長崎警備を担っていた佐賀藩などは軍制改革を行って軍事力を高めていった。
- 1853年 ペリー来航。
遅れること1ヶ月、プチャーチン、長崎来航。その後、プチャーチンは函館、大坂にも来航。 - 1854年 日米和親条約。
幕府は下田、箱館を開港。その後、イギリス東インド艦隊司令官スターリングが長崎を訪れて日英約定4カ条調印。下田、函館とともに、長崎もイギリスに対して開港されることになった。ロシア、フランスにもこれが適用。 - 1858年 日米修好通商条約
これによって長崎にも居留地が設けられ貿易規模が拡大。異国船の来航は増加したが、大名家の負担はなくなる。それは同時に防衛をしない、ということを意味していた。
ペリー来航後、海防に力を入れ、開国後は軍事力の近代化に取り組んだ。
ペリー以前は日本海、太平洋沿岸に各大名が台場を築いていたが、以後は江戸湾内、大坂湾内、志摩半島、瀬戸内海なども重視され、結局全国で400の台場が新築された。
日本の沿岸警備を各大名が局所的に考える時代は終わった。
♨欧米列強は産業革命に成功した実力をアヘン戦争でまざまざと見せつけた。
1806年のフヴォストフ事件は大きな衝撃を与えた。その後もフェートン号事件、ゴローニン事件、大津浜事件など、幕府は後手に。
1825年、無二念打払令を出して気概を示すも、1842年のアヘン戦争の結果を知り撤回。
1853年、ペリー来航。
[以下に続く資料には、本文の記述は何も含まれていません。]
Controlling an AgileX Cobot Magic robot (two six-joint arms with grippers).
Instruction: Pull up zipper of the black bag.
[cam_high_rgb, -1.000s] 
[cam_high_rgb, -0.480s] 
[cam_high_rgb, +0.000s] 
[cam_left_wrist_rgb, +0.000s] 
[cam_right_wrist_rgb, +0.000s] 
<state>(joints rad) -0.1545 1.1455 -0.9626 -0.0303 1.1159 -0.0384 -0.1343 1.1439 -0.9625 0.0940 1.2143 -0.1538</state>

(コレ以降の話はまた幕末・明治維新の書籍がより詳しい)
まとめ
国防意識としては
ポルトガル人(1637年島原の乱)
→唐人(明清交代と1683年台湾平定が転機。1715正徳新令で制限)
→ロシア(1689年にはネルチンスク条約。1792年ラスクマン根室来航)
→イギリス(1840年アヘン戦争→1842無二念打払から薪水給与令へ変更)
→アメリカ(1853ペリー来航)。
幕府はそれなりに頑張ったかも知れないが、各藩で海岸線を守るような指示では不十分。
武器の新調含め、もっと早く国家で対策するべきであったはずだ。